Ich glaube, dass die Wähler aus aller Welt damit einen Nachfolger Petri und besonders auch Benedikts XVI. bestimmten, der den Erwartungen in einem hohen Maß entsprechen kann: Er ist nicht nur in der Philosophie und Theologie zuhause, sondern kennt auch die heutige geistige und gesellschaftliche Situation des Menschen. Er war auch einmal Chemie-Laborant und studierte Literatur und Psychologie. Aber er ist deswegen nicht ein Fachexperte in Theologie, wie es sein Vorgänger war, und auch kein Intellektueller im üblichen Sinn. Er kennt die Wege des Menschen, gerade auch in Not und Elend. Er hat als Ordensmann mit Verantwortung auf vielen Ebenen und als verantwortlicher Seelsorger einer Weltstadt eine nüchterne Vision vom Weg der Kirche in Gegenwart und Zukunft. Schließlich erwarten alle, die ihn kennen, und besonders seine Wähler, dass er angesichts der notwendigen Reformen vor allem auch in der Kirche selbst Führungskraft und Durchsetzungsfähigkeit an den Tag legen kann, wie viele ihm, die ihn näher kennen, bescheinigen. Reformen beziehen sich dabei freilich aber nicht in erster Linie oder nur auf Strukturveränderungen, sondern sie beginnen bei der Umkehr des einzelnen Menschen zu neuer Wahrheit, Gerechtigkeit und Barmherzigkeit. Er weiß auch um umfassende Gefährdungen des Menschen, besonders angesichts der vielfältigen Bedrohungen unserer Lebensbedingungen.

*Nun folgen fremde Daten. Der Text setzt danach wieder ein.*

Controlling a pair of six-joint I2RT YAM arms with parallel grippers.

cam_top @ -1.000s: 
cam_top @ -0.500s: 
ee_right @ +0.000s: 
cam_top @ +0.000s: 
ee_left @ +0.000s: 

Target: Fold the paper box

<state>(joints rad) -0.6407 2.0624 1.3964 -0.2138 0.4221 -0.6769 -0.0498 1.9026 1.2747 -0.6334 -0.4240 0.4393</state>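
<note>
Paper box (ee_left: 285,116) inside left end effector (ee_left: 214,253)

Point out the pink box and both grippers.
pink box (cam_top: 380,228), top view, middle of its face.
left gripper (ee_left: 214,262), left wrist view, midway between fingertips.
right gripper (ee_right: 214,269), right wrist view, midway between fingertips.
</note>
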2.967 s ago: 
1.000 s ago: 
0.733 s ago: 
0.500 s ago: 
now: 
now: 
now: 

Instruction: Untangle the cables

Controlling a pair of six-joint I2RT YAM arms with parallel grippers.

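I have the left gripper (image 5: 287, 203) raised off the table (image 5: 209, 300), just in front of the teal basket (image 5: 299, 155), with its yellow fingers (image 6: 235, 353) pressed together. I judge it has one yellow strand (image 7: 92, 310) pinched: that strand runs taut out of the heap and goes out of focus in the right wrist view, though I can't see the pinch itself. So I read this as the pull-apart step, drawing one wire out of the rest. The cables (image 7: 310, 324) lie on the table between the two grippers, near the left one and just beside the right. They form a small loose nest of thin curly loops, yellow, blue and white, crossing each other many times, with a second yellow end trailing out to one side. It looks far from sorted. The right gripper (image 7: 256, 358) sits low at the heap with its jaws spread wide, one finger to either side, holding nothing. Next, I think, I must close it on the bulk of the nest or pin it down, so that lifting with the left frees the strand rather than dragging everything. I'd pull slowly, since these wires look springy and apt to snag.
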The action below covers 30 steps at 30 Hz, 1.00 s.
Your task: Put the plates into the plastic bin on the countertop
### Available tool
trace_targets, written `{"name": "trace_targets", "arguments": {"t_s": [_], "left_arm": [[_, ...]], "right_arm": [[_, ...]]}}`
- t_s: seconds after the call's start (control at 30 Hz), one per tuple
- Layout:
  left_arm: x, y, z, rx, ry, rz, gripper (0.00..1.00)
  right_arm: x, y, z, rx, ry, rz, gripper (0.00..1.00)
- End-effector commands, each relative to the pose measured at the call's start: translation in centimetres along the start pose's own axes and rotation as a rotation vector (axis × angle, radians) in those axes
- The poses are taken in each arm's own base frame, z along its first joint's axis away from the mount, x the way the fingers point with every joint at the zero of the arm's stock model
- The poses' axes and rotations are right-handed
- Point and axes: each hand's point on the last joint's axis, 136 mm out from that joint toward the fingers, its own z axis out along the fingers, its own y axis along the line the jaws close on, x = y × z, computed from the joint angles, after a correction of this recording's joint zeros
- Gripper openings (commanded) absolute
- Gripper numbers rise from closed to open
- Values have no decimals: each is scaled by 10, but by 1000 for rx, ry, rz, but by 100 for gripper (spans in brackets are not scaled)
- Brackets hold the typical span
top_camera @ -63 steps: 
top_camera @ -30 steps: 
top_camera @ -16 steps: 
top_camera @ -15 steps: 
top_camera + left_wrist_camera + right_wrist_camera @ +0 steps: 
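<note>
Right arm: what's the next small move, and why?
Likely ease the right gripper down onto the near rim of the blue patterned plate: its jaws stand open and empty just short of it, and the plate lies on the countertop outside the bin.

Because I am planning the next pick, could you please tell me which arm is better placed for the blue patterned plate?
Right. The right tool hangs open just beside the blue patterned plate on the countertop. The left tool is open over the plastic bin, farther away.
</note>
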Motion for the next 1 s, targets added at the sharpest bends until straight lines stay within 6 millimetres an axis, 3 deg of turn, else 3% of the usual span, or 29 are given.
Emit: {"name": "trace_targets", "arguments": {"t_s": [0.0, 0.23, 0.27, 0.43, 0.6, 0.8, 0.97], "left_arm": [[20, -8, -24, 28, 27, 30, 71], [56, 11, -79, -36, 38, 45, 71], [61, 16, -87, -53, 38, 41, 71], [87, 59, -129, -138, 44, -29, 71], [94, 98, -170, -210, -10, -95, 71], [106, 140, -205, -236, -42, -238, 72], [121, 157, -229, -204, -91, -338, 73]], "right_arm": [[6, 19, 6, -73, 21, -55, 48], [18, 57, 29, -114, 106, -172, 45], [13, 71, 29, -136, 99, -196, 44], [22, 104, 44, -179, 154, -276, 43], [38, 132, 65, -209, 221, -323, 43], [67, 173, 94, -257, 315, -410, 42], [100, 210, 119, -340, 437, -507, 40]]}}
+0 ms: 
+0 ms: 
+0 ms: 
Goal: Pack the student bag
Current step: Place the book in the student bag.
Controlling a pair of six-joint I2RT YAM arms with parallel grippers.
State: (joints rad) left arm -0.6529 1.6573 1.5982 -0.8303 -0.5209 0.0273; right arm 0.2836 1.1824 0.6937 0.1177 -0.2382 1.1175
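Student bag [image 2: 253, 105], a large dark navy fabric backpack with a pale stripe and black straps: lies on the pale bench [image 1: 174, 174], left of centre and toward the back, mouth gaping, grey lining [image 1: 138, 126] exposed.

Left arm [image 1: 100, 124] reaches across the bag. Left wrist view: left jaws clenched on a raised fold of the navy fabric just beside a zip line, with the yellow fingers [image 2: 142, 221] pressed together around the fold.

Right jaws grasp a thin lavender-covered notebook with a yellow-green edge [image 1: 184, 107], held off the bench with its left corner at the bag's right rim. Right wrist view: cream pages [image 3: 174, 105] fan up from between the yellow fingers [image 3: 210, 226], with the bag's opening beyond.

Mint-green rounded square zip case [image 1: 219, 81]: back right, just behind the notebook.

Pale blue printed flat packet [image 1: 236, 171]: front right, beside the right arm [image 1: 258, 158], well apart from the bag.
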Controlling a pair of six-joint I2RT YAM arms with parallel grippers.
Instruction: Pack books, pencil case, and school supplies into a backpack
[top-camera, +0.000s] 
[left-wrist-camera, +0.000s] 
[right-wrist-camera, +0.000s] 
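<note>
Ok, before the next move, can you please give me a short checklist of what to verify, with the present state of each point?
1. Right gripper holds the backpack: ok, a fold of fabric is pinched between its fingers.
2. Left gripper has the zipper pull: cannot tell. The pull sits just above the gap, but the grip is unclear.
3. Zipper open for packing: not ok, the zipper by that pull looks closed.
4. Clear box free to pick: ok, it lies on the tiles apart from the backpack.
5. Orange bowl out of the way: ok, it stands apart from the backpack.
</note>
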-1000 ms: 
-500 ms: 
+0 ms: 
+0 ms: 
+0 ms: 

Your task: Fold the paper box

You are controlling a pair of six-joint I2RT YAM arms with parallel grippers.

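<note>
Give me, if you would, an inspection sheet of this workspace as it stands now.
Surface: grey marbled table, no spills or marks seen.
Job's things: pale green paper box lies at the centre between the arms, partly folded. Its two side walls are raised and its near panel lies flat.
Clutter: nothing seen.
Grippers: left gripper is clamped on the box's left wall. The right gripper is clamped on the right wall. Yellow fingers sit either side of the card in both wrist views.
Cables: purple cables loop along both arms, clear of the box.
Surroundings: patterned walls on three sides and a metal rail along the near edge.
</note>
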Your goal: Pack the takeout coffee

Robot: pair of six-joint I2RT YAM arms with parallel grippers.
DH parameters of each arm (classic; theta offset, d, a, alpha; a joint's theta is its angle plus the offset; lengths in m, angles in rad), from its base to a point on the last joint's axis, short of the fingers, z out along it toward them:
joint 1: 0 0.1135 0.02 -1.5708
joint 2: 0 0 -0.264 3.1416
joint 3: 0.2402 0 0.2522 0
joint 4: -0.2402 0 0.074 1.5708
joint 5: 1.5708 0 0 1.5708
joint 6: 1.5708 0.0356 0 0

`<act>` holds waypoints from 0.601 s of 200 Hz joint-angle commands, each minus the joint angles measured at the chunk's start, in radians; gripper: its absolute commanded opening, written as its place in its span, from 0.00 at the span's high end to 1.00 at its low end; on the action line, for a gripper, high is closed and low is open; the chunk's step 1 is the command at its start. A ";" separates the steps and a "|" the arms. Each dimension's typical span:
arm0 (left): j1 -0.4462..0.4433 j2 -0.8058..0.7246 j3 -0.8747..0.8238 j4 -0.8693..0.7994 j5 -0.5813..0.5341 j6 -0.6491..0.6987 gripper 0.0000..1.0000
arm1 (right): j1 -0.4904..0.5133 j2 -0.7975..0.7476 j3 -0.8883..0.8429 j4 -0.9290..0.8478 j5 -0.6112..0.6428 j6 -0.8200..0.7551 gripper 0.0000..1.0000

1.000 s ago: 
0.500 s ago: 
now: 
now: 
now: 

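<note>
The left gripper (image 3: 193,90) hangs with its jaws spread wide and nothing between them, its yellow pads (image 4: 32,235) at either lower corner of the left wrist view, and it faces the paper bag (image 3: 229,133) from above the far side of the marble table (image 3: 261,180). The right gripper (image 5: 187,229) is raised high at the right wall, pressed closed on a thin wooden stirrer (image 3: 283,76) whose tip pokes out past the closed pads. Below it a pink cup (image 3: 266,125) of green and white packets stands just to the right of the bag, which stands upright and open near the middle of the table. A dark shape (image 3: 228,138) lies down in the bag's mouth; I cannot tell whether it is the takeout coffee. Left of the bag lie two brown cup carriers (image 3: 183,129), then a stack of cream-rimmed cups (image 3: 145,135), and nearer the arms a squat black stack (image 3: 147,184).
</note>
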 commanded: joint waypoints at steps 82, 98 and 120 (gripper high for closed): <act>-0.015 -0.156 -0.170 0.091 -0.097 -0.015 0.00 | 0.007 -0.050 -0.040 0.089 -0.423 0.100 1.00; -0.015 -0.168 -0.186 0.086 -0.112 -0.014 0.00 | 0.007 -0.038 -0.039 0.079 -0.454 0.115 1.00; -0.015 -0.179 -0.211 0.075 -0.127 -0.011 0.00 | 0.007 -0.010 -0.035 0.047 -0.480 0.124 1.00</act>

So begegnete Papst Franziskus nach der Wahl nicht nur den bisherigen Amtsbrüdern, sondern auch den Hunderttausenden von Menschen, die nach dem Aufsteigen des weißen Rauches wie bisher in Rom aus allen Stadtteilen auf den Petersplatz strömten, bis hinunter zum Tiber.

Er kam ohne zusätzliche Ausstattung im schlichten weißen Talar des Papstes. Ganz natürlich und einfach begrüßte er mit „buona sera" und später mit „buon riposo", „Guten Abend" und „Gute Nachtruhe". Er sprach vorwiegend als Bischof von Rom, bat schlicht und überzeugend um das Gebet und um den Segen der Menschen, bevor er ihnen allen weltweit seinen ersten Apostolischen Segen von der Loggia des Petersdomes zusprach.

Es war ein starker Anfang. Bald werden wir mehr wissen, was er damit konkret für Kirche und Welt meint und vorhat. Er wird wohl damit nicht lange zögern. Sein Alter drängt ihn neben vielem anderem zur Eile. Aber, es ist eine Eile mit Weile.